Alguien, con mayor autoridad, advirtió que la ciencia histórica es la playa por la cual caminan las demás ciencias humanas. Y todo porque en ella se sintetizan tiempo y espacio, categorías imprescindibles. Siempre acudimos a la historia para situar cualquier hecho, la dimensión histórica es aquella que nos remite a las condiciones que ayudan a explicar cualquier hecho o fenómeno en la vida de los seres humanos, por eso su carácter explicativo imprescindible.
Al ser la ciencia que lograba tantas síntesis, puso en el pináculo de los recursos de investigación a sus oficiantes. En el caso francés, los historiadores pudieron inventarse y administrar la Maison des Sciences de l´Homme y allí decidieron sobre cuáles eran las prioridades de financiación de la investigación en las Humanidades de ese país. Ser historiador era estar en el centro dominante de un campo científico. De tal manera que a la bulimia de una disciplina, tan dispuesta a integrarlo todo para logar alguna explicación plausible de los hechos del pasado, se le agregaba la hegemonía en el control de los procesos administrativos del conocimiento. Todo este legado, vertido en las condiciones de un país de muy corta tradición en la investigación humanística, como Colombia, no deja de convertirse en una enorme paradoja. Una cosa es, por tanto, la tradición de una disciplina y otra cosa es el estado de formación de las comunidades científicas de cada lugar. Ese legado es, para nosotros, apenas un referente que puede volverse en un horizonte de deseo. Ojalá, alguna vez, investigar en Historia, en Colombia, entrañe acaparar el dominio de las ciencias humanas y sociales.

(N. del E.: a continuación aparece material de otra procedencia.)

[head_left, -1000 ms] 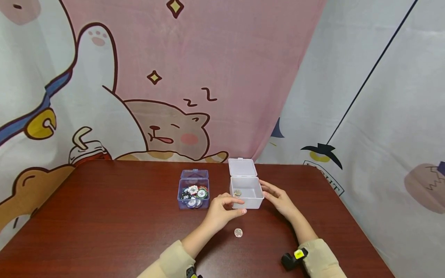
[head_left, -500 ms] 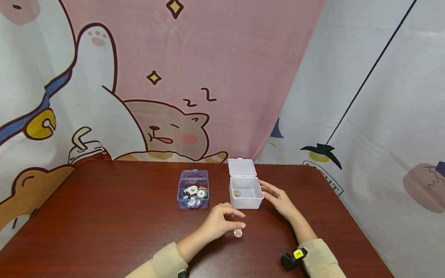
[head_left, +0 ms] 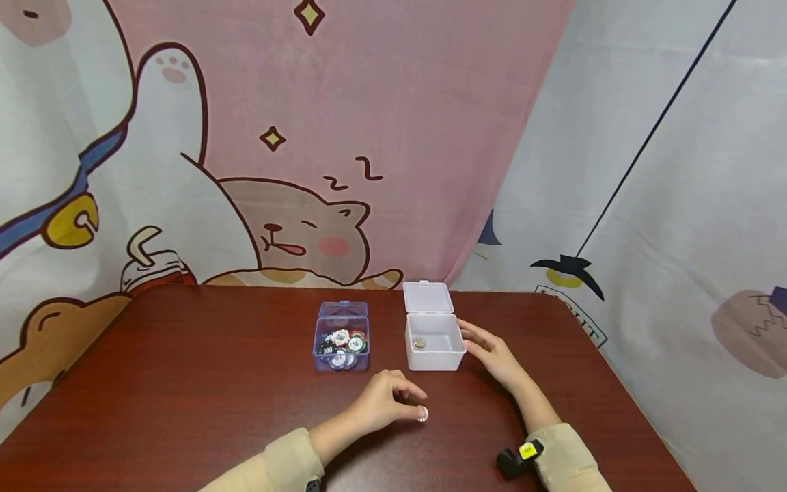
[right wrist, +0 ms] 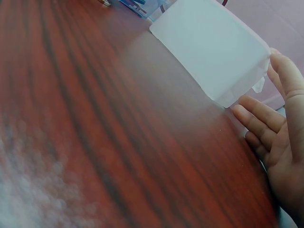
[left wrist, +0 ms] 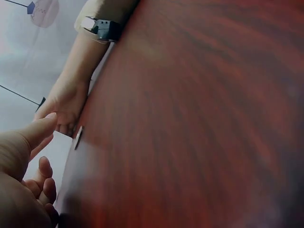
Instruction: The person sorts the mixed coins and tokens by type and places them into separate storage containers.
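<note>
A small shiny silver coin point(head_left: 424, 414) lies on the brown table. Just above it, my left hand point(head_left: 382, 402) reaches with thumb and forefinger spread, and the thumb tip partly covers the coin in the head view. In the left wrist view the coin point(left wrist: 79, 137) shows as a thin disc on the tabletop, apart from the thumb. My right hand point(head_left: 494, 354) rests its fingertips against the right side of a white plastic box point(head_left: 445, 360), whose lid stands up at the back. One or more coins point(head_left: 419, 343) sit in that box's left part.
A see-through blue box point(head_left: 318, 360), its lid raised, holds several poker chips point(head_left: 341, 347) left of the white box. A black wrist-worn device point(head_left: 510, 462) sits by the right sleeve. A patterned cloth point(head_left: 393, 137) hangs behind the table point(head_left: 203, 383).
My left hand has moved from the front of the white box down toward me, to the coin on the table. The right hand has stayed against the box.
</note>
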### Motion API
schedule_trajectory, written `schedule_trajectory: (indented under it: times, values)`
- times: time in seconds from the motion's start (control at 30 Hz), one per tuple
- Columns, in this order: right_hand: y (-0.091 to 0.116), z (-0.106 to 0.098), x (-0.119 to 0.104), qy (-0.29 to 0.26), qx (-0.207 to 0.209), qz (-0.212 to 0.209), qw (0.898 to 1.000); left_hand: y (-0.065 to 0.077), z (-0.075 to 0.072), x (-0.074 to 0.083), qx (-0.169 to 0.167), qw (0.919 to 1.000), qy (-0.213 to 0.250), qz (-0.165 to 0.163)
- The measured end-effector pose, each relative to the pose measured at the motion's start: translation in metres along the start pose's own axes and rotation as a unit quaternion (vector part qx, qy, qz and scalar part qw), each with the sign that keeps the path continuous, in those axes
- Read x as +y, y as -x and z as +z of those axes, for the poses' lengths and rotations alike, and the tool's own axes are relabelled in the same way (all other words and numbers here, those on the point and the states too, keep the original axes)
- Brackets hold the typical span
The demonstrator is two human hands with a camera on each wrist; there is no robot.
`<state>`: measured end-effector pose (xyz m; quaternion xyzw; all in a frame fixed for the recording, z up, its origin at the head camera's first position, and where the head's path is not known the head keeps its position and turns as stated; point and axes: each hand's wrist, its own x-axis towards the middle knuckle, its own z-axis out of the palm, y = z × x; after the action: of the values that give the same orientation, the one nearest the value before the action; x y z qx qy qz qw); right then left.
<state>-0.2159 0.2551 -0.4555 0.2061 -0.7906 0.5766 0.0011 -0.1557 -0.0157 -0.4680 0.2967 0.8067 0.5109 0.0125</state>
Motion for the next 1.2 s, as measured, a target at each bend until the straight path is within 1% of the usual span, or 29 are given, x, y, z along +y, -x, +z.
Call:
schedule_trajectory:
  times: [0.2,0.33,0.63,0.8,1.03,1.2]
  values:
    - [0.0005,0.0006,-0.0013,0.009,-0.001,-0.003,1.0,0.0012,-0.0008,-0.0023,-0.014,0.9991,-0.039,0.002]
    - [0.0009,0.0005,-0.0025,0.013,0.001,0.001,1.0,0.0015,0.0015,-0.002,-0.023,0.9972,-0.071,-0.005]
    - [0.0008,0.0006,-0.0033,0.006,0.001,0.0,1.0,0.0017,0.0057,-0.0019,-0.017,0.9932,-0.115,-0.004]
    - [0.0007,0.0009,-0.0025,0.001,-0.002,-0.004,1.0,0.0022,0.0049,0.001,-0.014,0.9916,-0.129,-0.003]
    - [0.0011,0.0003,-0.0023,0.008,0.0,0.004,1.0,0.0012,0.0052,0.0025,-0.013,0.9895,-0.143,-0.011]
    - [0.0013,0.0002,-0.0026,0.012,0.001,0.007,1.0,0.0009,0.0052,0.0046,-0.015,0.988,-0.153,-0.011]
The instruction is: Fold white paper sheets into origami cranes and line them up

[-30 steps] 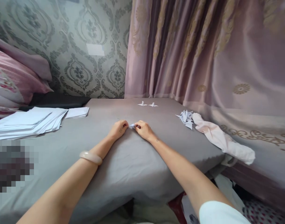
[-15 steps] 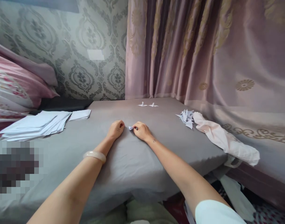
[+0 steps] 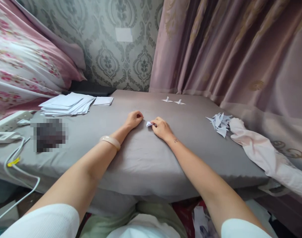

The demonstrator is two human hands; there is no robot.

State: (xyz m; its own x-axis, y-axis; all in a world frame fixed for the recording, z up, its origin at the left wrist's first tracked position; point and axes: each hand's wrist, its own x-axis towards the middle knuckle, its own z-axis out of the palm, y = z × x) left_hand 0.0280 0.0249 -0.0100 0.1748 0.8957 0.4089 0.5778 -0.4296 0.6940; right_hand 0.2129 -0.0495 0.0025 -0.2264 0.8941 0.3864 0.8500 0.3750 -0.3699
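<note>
My right hand point(image 3: 161, 128) pinches a small folded piece of white paper point(image 3: 149, 124) between thumb and fingers, low over the grey-covered table. To its left, my left hand point(image 3: 135, 119) is closed, fingers curled in, apart from the paper and with nothing showing in it. Beyond my hands stand two folded paper figures with pointed wings, a left one point(image 3: 167, 99) and a right one point(image 3: 180, 102). A heap of similar folded paper pieces point(image 3: 219, 123) lies to the right.
At the left are a stack of white paper point(image 3: 66, 104) and a smaller stack point(image 3: 103, 100). A power strip point(image 3: 13, 119) with white cables sits at the left edge, near a blurred-out dark object point(image 3: 50, 135). Pale bunched cloth point(image 3: 254, 145) lies along the right edge.
My view has tilted down and turned left, bringing the power strip into sight. Both hands keep nearly the same pose, and the folded paper is still in my right hand.
</note>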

Todo esto para decir que, por sus propios orígenes y tradiciones, la Historiografía es una ciencia expansiva, abarcadora, ecléctica, dispuesta a establecer todos los vínculos que sean necesarios. Atraviesa sin dificultad las fronteras ficticias de las ciencias humanas. Además, está asociada a tradiciones diversas por su propia naturaleza epistemológica y discursiva. En lo epistemológico, porque sus métodos de indagación parten de la íntima relación con todas las formas de lo textual; la ciencia histórica demanda saber hacer operaciones ante los archivos, ante todas las formas de expresión documental; en lo discursivo, porque la forma culminante de la investigación histórica sigue siendo la escritura, el máximo esfuerzo por borrar la distancia entre un pasado muerto y nuestras existencias en el presente. La escritura de la Historia transita en las brumas de lo ficticio y lo real, lo conjetural y lo fáctico, lo probable y lo cierto. La escritura histórica mezcla relato y explicación, es narración documentada que intenta reconstituir lo que ya no es. Por esa condición ambivalente de su escritura, la Historiografía está, en ciertas tradiciones, más cerca de las artes y las letras (por ejemplo en la tradición británica) que de las ciencias sociales (caso francés) y, también por eso, hace parte de las experimentaciones postmodernas de nuestros días.